*** Opening of Data segment ***
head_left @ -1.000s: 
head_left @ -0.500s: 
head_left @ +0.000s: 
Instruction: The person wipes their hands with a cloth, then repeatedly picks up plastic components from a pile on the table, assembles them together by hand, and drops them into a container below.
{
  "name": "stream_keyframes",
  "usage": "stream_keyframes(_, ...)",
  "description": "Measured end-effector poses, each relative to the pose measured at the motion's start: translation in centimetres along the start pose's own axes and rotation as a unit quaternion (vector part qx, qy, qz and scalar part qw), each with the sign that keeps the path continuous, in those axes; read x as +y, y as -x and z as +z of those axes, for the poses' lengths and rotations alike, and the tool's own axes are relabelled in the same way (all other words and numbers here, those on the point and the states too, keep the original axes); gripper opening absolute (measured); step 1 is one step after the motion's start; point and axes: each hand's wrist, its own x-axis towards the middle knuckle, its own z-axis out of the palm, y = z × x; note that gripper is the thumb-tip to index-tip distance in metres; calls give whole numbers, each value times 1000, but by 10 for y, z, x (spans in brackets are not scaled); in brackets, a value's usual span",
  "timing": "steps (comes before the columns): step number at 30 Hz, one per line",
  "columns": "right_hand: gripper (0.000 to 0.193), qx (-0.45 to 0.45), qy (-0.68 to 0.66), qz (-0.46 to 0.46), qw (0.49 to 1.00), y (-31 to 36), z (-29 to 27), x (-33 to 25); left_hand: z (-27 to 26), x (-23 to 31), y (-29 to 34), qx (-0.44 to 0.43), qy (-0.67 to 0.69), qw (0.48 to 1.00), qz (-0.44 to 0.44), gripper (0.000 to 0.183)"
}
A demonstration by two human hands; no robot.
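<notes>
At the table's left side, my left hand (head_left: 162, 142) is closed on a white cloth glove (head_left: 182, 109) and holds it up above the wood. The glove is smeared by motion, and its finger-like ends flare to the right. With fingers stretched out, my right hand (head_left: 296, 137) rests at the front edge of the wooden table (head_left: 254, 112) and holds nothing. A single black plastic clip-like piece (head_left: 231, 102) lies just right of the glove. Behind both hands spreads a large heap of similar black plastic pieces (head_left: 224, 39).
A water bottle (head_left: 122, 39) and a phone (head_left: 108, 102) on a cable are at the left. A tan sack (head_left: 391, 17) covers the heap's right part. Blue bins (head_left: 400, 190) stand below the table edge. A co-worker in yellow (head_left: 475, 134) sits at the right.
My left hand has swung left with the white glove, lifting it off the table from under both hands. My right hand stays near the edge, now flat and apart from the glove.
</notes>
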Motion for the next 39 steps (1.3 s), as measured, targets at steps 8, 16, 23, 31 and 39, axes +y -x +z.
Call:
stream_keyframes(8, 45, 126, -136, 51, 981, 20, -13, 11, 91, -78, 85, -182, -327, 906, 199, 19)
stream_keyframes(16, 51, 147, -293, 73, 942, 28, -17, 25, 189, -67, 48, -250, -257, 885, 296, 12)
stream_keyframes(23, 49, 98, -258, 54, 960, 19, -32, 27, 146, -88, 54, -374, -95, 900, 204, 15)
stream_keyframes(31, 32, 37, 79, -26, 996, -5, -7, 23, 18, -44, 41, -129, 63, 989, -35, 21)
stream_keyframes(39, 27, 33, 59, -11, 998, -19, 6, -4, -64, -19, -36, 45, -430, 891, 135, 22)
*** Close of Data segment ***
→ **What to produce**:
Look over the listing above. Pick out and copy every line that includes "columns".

→ **Written reply**:
  "timing": "steps (comes before the columns): step number at 30 Hz, one per line",
  "columns": "right_hand: gripper (0.000 to 0.193), qx (-0.45 to 0.45), qy (-0.68 to 0.66), qz (-0.46 to 0.46), qw (0.49 to 1.00), y (-31 to 36), z (-29 to 27), x (-33 to 25); left_hand: z (-27 to 26), x (-23 to 31), y (-29 to 34), qx (-0.44 to 0.43), qy (-0.67 to 0.69), qw (0.48 to 1.00), qz (-0.44 to 0.44), gripper (0.000 to 0.183)"

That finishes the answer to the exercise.